Unspoken were the facts- not accusations, Hélène was never that cruel- that they had missed the last Granger family reunion because her parents had been memory charmed in Australia. Hermione sighed. There was no way to escape this with good grace.

"Of course we'll go," Hermione said, mentally kicking herself. "Did you already tell Draco the details?"

"He told me that he had written them all down."

"Then you better repeat them to me," Hermione said dryly. "He lies."

Helen gave another of her throaty laughs. "Of course he does. Your father is getting quite impatient to eat- I will send them to you in a letter. I love you, my darling."

"Love you too Mom," Hermione said, and replaced the phone on the cradle.

"I don't lie that much," Draco protested, his lean frame draped by the refrigerator.

"Then what was it that you told my mom? You were writing them down?"

Draco shrugged. "I was going to. On the calendar. But you get mad at me when I do it without your permission, so I had to ask first. It's telling the truth of the future."

Hermione rolled her eyes. "Why are you here again? And why are you answering my phone?"

"Because you call me on it when you remember you'll be running late?" Draco said, studying his nails. Hermione threw her hands up in the air in frustration.

"It's almost like you live here."

"Almost. If you'd let me help out with your mortgage I would actually be living here. Now, Thai or fish and chips for dinner?"

After dinner, after Draco had called out the order for Thai and apparated away to pick it up and Hermione had shed her Ministry robes and changed into jeans and a soft, warm sweater, Draco leaned over and kissed Hermione tendlerly.

"It's going to be okay, you know. The reunion."

Hermione stabbed at her basil fried rice with chopsticks with more fury than was perhaps healthy. She sighed deeply. It wasn't fair to hold onto this anger and resentment she felt to her family.

"I know. It's just- my dad's family is difficult. My aunts and uncles are all a group of snobs. It's all about how much money you have and who you're acquainted with and what you do- or don't do. They've never forgiven my mom for working, you know. Even when I was away at school. And my cousins have learned from the rest of the family. Miranda's alright, but Imogene's the worst.

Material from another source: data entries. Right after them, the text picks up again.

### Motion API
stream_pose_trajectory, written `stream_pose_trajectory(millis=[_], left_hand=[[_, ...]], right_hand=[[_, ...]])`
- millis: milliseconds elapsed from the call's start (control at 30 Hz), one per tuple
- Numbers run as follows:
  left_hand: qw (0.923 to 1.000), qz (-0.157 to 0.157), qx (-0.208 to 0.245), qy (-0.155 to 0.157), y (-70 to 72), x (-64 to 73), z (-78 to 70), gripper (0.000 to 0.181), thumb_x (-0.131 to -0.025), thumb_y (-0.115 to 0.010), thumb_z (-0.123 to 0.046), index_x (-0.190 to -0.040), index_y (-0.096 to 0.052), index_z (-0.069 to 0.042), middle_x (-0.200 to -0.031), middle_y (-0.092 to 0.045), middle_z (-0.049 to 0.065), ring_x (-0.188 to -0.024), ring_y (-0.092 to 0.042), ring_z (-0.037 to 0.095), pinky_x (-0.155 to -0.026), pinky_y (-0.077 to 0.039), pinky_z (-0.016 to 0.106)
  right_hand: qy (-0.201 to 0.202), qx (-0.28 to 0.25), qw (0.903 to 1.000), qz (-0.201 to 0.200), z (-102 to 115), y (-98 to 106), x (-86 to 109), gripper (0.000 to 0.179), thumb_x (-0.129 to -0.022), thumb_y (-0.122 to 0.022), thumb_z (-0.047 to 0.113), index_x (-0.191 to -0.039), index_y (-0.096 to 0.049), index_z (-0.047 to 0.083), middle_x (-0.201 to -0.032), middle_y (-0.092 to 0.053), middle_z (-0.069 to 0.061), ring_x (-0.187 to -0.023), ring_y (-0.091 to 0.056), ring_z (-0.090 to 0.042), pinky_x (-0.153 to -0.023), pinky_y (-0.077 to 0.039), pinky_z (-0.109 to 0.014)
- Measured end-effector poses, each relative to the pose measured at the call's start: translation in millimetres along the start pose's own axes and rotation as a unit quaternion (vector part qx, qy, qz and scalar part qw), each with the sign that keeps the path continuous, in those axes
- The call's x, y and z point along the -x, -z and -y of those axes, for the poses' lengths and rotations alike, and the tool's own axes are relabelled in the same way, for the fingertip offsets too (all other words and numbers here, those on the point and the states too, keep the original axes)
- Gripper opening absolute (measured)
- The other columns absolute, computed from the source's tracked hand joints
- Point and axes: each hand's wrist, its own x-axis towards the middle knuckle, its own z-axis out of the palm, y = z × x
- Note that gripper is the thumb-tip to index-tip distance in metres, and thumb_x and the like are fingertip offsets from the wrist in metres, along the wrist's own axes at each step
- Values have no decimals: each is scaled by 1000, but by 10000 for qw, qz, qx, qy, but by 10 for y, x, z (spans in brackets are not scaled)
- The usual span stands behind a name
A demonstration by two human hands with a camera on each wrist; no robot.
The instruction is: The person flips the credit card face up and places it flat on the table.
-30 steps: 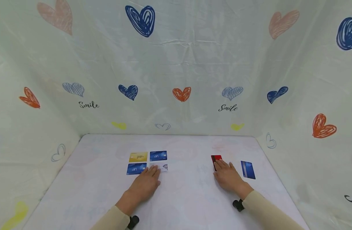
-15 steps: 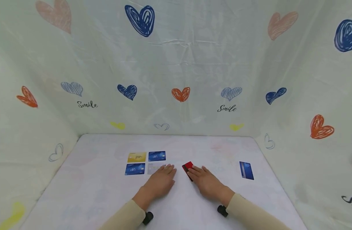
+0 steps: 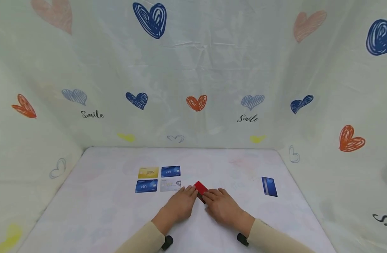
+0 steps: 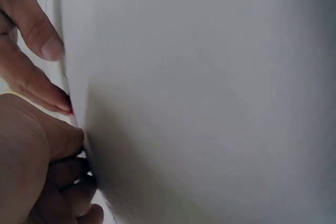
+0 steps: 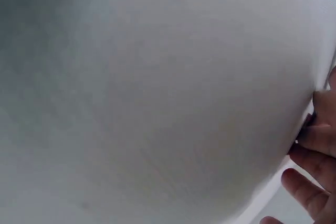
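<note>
In the head view a red card [image 3: 199, 186] with a dark stripe lies turned at an angle on the white table. My left hand [image 3: 181, 204] touches its left edge with extended fingers. From the other side, my right hand [image 3: 223, 208] has its fingertips on the card, hiding the lower right part. Just left of these hands, four-square style, sit a yellow card [image 3: 148, 172], a blue card [image 3: 171, 171], another blue card [image 3: 146, 186] and a silver card [image 3: 169, 185]. In the left wrist view, a sliver of red shows under a right fingertip [image 4: 62, 103].
One more blue card [image 3: 269, 186], with a pale stripe, lies slanted at the right of the table [image 3: 95, 207]. A heart-printed curtain [image 3: 199, 63] encloses the back and sides.
My right hand has slid the red card leftward from the right side of the table. My left hand has moved right, off the silver card, to the red card's edge.
</note>
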Motion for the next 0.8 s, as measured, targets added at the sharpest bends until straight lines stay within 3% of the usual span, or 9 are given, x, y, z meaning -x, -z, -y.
stream_pose_trajectory(millis=[100, 267, 400, 500, 600, 800], left_hand=[[10000, 41, -21, 33, 18, 54, -45, 52, -105, -64, -26, -153, -56, -11, -162, -51, 4, -154, -43, 24, -125, -36, 45], [10000, -27, -79, -48, 25, 126, -89, 48, -104, -65, -26, -149, -61, -11, -158, -56, 4, -151, -47, 23, -124, -38, 44], [9992, -387, 40, -76, 25, 136, -81, 46, -104, -67, -27, -147, -63, -10, -151, -63, 4, -143, -56, 24, -118, -45, 43], [9957, -922, 26, 85, 27, 86, -41, 47, -100, -73, -32, -142, -67, -11, -140, -69, 5, -131, -63, 25, -111, -53, 45], [9909, -1294, -45, 355, 34, -3, 14, 53, -94, -80, -40, -138, -69, -14, -130, -70, 6, -120, -62, 27, -102, -54, 45], [9921, -1171, 23, 440, 46, -142, 118, 71, -86, -84, -54, -141, -67, -14, -124, -64, 9, -115, -52, 27, -91, -46, 44]], right_hand=[[-140, -88, 9998, 56, -18, -10, 9, 47, -103, -67, 42, -139, -69, 11, -140, -70, 0, -135, -60, -22, -109, -51, -51], [-211, -506, 9984, 130, -116, -35, -14, 46, -104, -66, 38, -142, -67, 12, -142, -68, -1, -136, -59, -23, -109, -52, -49], [-303, -977, 9946, 169, -187, -59, -29, 49, -103, -68, 38, -144, -64, 11, -143, -66, -3, -134, -58, -25, -108, -52, -50], [-565, -1284, 9901, -81, -236, -63, -65, 51, -99, -73, 39, -140, -64, 10, -135, -66, -4, -125, -59, -24, -103, -53, -48], [-843, -1517, 9842, -357, -281, -71, -126, 53, -95, -79, 41, -134, -65, 8, -124, -64, -3, -113, -58, -22, -95, -53, -44], [-895, -1667, 9818, -168, -322, -89, -245, 52, -91, -83, 43, -125, -66, 8, -111, -61, -2, -101, -54, -19, -85, -48, -40]])
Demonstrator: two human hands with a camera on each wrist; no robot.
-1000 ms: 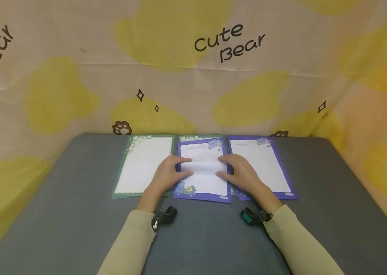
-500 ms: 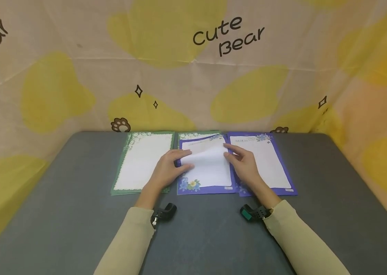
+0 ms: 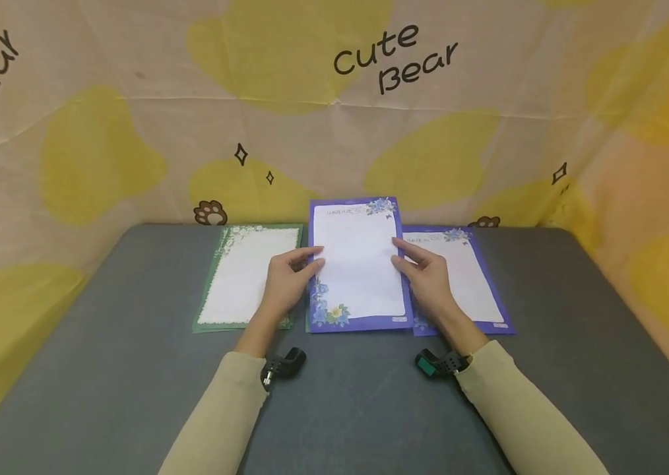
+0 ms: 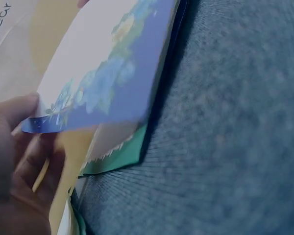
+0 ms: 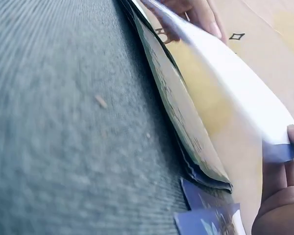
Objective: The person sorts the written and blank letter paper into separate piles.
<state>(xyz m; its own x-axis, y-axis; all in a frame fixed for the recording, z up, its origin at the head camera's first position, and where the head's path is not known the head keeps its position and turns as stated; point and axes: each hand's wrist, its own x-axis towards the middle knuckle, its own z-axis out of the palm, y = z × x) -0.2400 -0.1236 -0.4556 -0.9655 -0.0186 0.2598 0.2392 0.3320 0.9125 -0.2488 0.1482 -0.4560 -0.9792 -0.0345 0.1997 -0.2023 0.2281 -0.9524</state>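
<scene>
A purple-bordered sheet of paper (image 3: 358,264) with blue flowers in two corners is held between both hands at the middle of the table. My left hand (image 3: 288,280) pinches its left edge, thumb on the printed face and fingers behind, as the left wrist view shows. On the opposite edge my right hand (image 3: 427,277) pinches it the same way. The paper tilts up, its top edge overlapping the back cloth in the head view. Beneath it lies a green-bordered sheet (image 4: 122,152), mostly hidden from the head camera but visible in both wrist views.
Left of the hands lie green-bordered sheets (image 3: 239,277) in a loose stack. Purple-bordered sheets (image 3: 477,284) lie to the right, partly behind the right hand. All rest on a dark grey table (image 3: 346,402). A cloth (image 3: 287,79) printed with yellow patches hangs behind.
The purple-bordered sheet, earlier low and bowed over the middle stack, has lifted and straightened, top edge rising. My right hand shifted slightly right to its edge; the side stacks stayed put.
</scene>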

There's this way of speaking that she uses where the most innocent, polite comment is an uncalled for insult."

"So they're like the muggle version of purebloods."

"Almost exactly the muggle version of purebloods, actually."

"Then you're lucky you've got the king of snobs to help you."

"Oh God help me," Hermione groaned. Draco just beamed.

"We'll make sure that they could never look down on you."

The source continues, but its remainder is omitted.